Asıl işin tehlikeli tarafı yalnızlığa itilmiş veya dededen babadan gördükleri ile tarlasını işleyen belki daha fazla ürün alma hesabı yaparken farkında olmadan birilerine mahkum Türk köylüsü geleceğini kaybettiğinin farkında mı.Çünkü elinde bulundurduğu ürünün türüne göre küçük yarın bir ağaç,bir sebze veya bir çiçek olan tohum geleceğini ne kadar etkiliyor.Avucunuzda ki tohumu düşünün. Ağırlığını hissetmezsiniz bazen. Belki sadece gördüğünüzde teninizde varlığını anlarsınız. Ne kadar hafif, ufak olursa olsun, içinde çok büyük, güçlü bir yaşam enerjisi barındırır. Tohumlar yeryüzünde yaşamın devamını sağlar. Tüm besinin başlangıcıdır ve bize doğal besin döngüsü hakkında çok şey söyler.Evet geleceğimiz olan tohumlar.Tohum hakkında herkes konuşuyor yorum yapıyor fakat onun gerçek değerini onu toprakla bütünleştiren çiftçi ve köylü anlar.Buraya kadar her şey güzel.

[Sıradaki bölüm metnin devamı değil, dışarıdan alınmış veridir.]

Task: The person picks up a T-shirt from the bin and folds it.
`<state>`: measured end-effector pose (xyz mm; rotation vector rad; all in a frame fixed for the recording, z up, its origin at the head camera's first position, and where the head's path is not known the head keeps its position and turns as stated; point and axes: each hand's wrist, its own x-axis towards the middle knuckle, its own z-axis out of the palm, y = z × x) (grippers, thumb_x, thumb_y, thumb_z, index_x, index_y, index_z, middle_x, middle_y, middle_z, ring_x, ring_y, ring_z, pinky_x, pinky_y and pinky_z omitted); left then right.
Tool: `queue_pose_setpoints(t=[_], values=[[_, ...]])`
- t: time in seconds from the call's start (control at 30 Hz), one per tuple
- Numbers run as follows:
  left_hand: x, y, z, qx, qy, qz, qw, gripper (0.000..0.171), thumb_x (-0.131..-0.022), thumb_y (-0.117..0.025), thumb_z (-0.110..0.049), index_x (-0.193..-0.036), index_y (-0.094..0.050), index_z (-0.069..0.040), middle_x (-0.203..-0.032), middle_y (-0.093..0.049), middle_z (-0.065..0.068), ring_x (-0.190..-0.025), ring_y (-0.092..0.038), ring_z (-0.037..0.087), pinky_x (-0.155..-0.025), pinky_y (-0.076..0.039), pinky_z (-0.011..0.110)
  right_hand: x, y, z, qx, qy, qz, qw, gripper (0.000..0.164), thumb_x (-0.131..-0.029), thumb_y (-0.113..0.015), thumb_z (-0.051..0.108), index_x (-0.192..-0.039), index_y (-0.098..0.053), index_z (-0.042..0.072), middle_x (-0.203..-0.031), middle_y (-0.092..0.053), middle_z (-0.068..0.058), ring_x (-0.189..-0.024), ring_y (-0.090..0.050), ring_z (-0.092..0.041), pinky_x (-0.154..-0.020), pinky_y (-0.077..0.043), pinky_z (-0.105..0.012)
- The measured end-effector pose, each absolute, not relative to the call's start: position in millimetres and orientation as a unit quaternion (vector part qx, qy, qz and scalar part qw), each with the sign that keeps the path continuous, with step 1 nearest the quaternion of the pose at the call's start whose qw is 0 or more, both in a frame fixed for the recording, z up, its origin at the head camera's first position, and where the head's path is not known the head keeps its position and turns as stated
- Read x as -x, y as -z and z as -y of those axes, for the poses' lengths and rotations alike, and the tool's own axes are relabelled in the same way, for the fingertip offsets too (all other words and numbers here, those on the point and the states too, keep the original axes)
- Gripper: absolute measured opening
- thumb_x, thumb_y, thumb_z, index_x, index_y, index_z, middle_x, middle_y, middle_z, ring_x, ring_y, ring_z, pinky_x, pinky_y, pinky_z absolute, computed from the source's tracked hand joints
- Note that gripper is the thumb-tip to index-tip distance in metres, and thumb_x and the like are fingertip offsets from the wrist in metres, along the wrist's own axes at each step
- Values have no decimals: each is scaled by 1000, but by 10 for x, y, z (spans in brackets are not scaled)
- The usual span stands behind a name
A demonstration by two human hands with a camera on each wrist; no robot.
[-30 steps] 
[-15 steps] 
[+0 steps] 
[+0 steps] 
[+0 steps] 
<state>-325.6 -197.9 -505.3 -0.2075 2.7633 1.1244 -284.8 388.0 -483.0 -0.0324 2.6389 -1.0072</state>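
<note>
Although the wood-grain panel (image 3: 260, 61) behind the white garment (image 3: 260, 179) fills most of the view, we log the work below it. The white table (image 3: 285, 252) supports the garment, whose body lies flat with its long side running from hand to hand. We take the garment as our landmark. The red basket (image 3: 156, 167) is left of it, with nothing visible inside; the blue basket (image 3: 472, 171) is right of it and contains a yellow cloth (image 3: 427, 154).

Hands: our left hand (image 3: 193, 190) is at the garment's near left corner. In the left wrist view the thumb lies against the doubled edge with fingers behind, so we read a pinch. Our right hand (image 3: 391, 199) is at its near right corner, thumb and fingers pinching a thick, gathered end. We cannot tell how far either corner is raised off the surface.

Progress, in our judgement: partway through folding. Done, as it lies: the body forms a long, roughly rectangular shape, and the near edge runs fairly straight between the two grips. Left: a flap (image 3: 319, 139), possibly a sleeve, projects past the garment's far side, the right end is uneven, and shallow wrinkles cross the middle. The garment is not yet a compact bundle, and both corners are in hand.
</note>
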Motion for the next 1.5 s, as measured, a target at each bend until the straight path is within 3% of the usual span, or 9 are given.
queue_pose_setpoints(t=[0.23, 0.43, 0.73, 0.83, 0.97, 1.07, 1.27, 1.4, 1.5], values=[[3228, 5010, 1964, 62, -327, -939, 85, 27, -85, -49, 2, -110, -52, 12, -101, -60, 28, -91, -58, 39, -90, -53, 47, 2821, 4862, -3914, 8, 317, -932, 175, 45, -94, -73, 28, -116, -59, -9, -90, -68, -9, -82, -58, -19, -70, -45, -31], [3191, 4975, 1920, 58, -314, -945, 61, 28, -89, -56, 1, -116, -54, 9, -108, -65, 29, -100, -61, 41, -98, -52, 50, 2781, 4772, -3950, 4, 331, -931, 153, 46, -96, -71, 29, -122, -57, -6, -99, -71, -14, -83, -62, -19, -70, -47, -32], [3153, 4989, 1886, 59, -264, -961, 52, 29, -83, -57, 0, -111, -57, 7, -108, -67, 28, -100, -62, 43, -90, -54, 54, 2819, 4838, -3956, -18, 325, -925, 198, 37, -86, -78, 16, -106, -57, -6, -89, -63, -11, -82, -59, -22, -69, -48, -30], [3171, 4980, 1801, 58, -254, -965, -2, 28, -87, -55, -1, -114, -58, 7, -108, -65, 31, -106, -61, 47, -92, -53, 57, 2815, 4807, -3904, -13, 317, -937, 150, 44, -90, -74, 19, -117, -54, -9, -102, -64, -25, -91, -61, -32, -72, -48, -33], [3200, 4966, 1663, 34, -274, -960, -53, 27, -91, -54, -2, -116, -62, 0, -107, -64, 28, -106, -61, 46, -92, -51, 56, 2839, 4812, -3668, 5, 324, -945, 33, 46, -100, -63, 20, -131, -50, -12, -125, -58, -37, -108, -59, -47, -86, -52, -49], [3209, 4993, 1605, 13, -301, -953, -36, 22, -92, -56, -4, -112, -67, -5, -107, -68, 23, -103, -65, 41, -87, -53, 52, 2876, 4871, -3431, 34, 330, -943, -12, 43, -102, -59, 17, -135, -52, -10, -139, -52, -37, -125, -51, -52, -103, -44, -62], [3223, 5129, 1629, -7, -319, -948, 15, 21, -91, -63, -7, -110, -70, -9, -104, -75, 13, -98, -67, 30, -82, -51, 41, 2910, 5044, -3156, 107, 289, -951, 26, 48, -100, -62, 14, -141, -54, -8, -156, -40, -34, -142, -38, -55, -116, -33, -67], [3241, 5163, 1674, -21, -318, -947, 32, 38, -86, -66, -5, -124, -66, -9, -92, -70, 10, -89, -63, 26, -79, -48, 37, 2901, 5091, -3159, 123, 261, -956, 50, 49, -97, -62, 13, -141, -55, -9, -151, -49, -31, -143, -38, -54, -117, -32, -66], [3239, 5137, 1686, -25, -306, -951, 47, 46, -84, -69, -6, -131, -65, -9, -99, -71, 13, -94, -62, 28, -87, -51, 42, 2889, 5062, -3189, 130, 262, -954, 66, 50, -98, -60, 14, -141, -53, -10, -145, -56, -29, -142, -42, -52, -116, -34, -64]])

Türk çiftçisi Tohumculuk Kanunu ile sınırlı olmayan 3 binden fazla “endemik/ kendine has” bitki türünü barındıran Anadolu topraklarında yaşayan türlerin “Islahçı Hakları Kanunu” ile birlikte, devlet eliyle, uluslararası tohumculuk şirketlerinin eline düştüğünün farkında mı acaba.
Eski ABD Dışişleri Bakanı Henry Kissenger’in söylediği gibi, “gıdayı kontrol eden ülkeyi kontrol eder.” Bir ülkenin tohumdaki bağımsızlığının kaybı, ülke bağımsızlığının olumsuz etkilenmesine kadar varan ciddi sonuçlar doğurabildiğinin farkında mıyız.Belki geçte olsa GDO lu ürünlerin; Ülke gündemine girmesiyle bazı gerçeklerin ortaya çıkması bazen şer zannettiğimiz şeyin hayır olduğu inancını doğruladığını kabul etmemiz hiçte yabana atılır değil.Ambarına veya deposuna tohumluk ayıran çiftçi Mehmetler, önümüzdeki yıldan sonra bunu pazarda satabilecek mi acaba. Belki de başı uluslararası tohumculuk şirketleri ile belaya girecek.
Dededen kalma yöntemi uygulayan çiftçi tohumunu kullanma hakkından mahrum olduğunda zaten girdi çıktı dengesi bozulan çiftçi burada bir yerde uluslar arası şirketin eline düşmüş olacak.Çünkü artık kendi tohumuna yabancı farklı bir tohumla zoraki uygulama.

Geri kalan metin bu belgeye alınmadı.